<tl;dr> I've come up with a method of splitting repodata into chunks that can be downloaded and combined with chunks that are already on the local system to create a byte-for-byte copy of the compressed repodata. Tools and scripts are at: https://www.jdieter.net/downloads/ </tl;dr>
Background: With DNF, we're currently downloading ~20MB of repository data every time the updates repository changes.
When casync was released, I wondered if we could use it to only download the deltas for the repodata. At Flock last summer, I ran some tests against the uncompressed repodata and saw a reduction of 30-40% from one day to the next, which seemed low, but was a good starting point.
Unfortunately, due to the way casync separates each file into thousands of compressed chunks, building each file required thousands of (serial) downloads which, even on a decent internet connection, took *forever*.

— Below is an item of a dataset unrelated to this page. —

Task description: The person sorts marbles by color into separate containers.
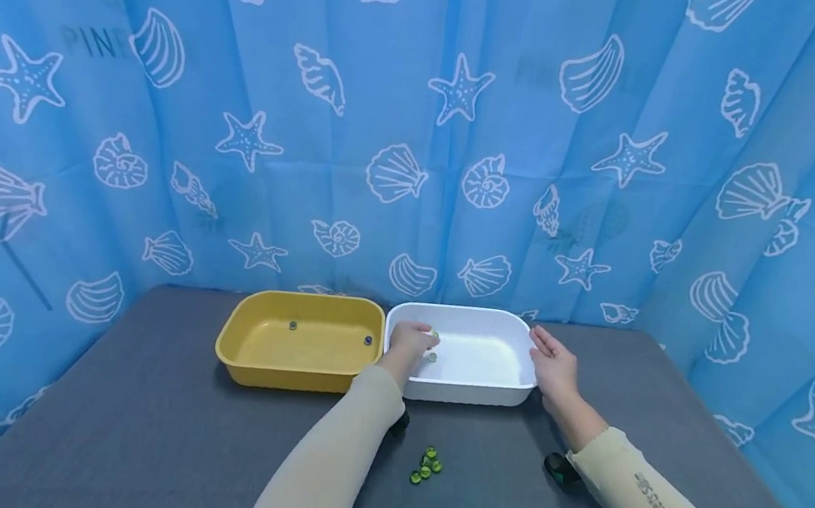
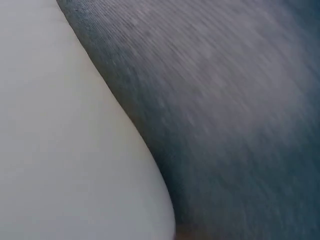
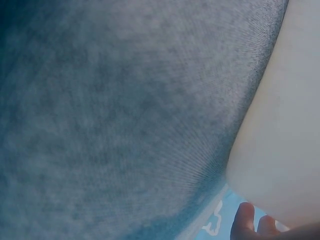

When I talked through the idea with Kevin and Patrick, they also pointed out that our mirrors might not be too keen on the idea of adding thousands of tiny files that change every day.
The Solution(?): One potential solution to the "multitude of files" problem is to merge the chunks back into a single file, and use HTTP ranges to only download the parts of the file we want. An added bonus is that most web servers are configured to support hundreds of ranges in one request, which greatly reduces the number of requests we have to make.
The other problem with casync is that it's chunk separation is naïve, which is why we were only achieving 30-40% savings. But we know what the XML file is supposed to look like, so we can separate the chunks on the tag boundaries in the XML.
So I've ditched casync altogether and put together a proof-of-concept (tentatively named zchunk) that takes an XML file, compresses each tag separately, and then concatenates all of them into one file. The tool also creates an index file that tells you the sha256sum for each compressed chunk and the location of the chunk in the file.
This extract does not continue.